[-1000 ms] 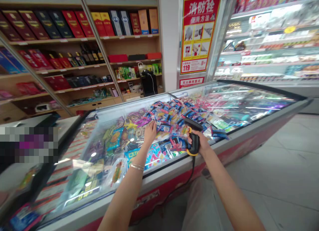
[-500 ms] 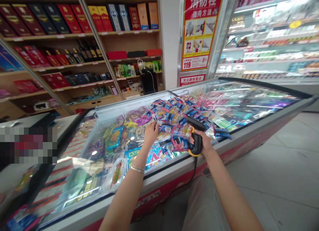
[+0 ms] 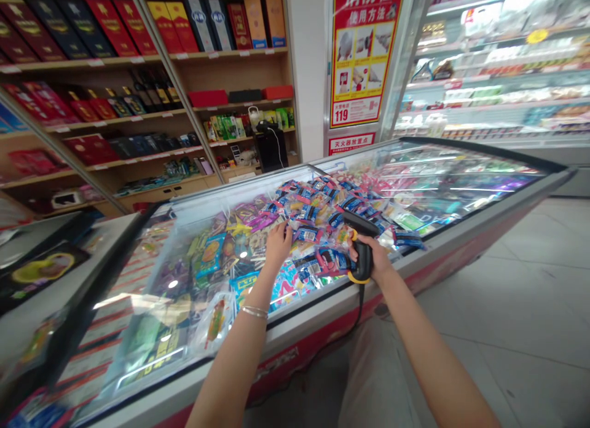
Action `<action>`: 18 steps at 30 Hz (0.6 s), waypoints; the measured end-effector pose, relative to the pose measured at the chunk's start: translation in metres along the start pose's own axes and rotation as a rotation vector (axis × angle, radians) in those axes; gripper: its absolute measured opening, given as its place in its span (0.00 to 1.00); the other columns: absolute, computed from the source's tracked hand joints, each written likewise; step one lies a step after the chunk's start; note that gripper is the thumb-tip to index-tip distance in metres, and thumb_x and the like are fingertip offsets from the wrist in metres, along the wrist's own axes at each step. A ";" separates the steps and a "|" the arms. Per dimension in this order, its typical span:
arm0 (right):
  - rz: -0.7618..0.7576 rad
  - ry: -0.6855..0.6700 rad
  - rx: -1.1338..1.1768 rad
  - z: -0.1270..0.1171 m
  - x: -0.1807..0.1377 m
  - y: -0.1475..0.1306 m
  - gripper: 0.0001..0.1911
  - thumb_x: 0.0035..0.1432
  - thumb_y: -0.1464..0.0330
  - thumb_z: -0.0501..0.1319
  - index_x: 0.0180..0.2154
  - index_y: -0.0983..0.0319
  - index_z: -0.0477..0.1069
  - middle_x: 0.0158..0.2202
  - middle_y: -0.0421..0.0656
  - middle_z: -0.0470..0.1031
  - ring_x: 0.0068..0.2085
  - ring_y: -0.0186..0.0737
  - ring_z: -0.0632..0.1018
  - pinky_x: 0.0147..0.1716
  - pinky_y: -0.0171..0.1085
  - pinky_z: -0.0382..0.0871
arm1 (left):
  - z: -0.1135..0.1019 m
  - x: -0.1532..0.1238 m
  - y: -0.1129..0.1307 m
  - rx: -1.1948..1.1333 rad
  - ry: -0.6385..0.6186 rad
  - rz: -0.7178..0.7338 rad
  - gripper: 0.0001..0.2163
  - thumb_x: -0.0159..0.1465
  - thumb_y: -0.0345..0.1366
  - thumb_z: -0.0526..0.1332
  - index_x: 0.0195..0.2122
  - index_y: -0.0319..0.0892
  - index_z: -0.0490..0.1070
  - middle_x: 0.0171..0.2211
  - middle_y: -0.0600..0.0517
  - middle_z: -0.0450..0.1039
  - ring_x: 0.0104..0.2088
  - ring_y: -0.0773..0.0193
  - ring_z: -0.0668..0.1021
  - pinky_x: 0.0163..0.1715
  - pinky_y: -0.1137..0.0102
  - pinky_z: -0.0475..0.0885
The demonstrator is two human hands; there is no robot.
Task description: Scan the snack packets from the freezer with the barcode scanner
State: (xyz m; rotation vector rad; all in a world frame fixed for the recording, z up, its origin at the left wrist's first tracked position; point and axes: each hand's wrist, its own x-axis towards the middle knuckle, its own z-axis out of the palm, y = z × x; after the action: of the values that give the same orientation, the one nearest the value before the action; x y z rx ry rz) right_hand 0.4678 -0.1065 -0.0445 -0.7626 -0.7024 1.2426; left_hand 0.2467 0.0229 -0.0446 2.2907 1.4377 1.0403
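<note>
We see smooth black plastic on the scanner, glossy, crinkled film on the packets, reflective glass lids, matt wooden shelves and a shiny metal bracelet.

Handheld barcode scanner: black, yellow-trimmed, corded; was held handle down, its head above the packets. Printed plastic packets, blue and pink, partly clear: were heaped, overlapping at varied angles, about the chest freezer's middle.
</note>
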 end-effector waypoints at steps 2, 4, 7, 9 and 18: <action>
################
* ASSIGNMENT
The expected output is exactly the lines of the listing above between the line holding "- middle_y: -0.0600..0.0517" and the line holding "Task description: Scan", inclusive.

* RESPONSE AREA
  - middle_y: -0.0600..0.0517
  - middle_z: -0.0450..0.1039
  - ring_x: 0.0104..0.2088
  - ring_y: -0.0773..0.0193
  - ring_z: -0.0668..0.1021
  - pinky_x: 0.0163..0.1715
  - pinky_y: -0.1137..0.0102
  - pinky_z: -0.0475..0.0885
The demonstrator is two human hands; there is no robot.
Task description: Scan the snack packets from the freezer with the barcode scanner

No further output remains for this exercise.